Work order →
Check every line below for the string "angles". Copy the ones that have it.

═══ Available data ═══

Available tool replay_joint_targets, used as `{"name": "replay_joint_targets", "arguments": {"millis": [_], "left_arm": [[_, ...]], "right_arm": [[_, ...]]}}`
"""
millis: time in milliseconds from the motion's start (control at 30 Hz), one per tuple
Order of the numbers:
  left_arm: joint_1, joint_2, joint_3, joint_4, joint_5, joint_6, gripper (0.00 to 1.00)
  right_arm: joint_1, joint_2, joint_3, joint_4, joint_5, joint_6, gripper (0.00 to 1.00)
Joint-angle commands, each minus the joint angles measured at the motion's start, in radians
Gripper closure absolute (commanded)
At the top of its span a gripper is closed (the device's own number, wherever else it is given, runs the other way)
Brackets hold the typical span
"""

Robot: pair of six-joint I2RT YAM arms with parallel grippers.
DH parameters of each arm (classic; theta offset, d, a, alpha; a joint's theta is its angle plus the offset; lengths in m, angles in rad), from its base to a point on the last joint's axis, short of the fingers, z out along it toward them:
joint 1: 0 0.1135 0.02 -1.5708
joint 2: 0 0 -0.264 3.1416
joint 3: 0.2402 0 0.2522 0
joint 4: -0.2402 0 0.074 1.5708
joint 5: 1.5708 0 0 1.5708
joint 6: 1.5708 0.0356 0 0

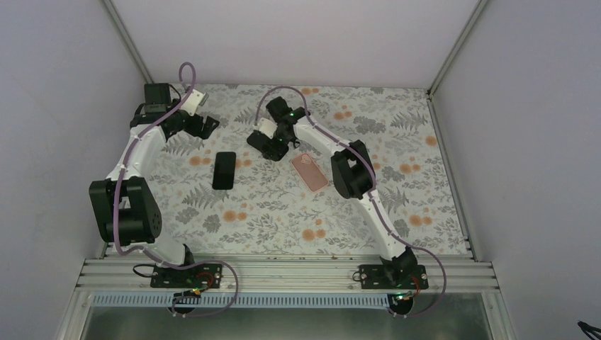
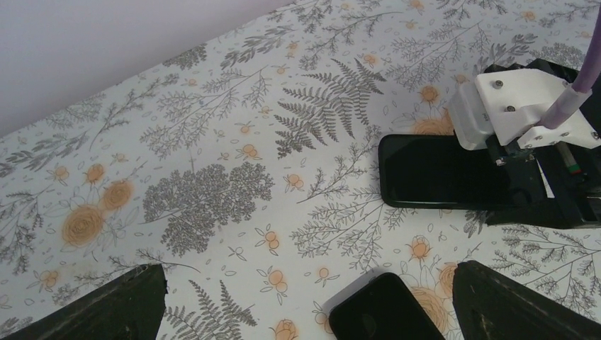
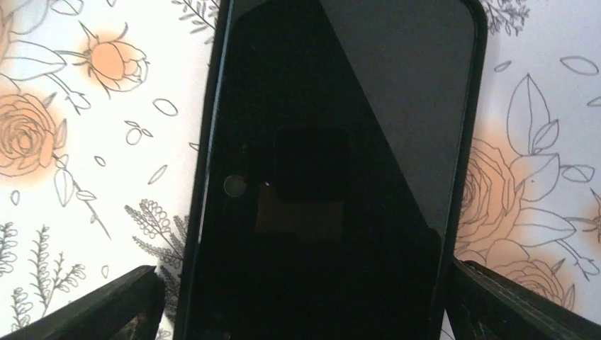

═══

Response area →
Joint-angle commands, each minus the joint angles measured at the motion's start, in radians
DH parameters of each arm (classic; theta offset, d, a, alpha; a joint's theta is its angle plus the offset; lengths in m, angles in rad), from its base to a point on the last joint's axis, short of the fingers, z out along it toward them:

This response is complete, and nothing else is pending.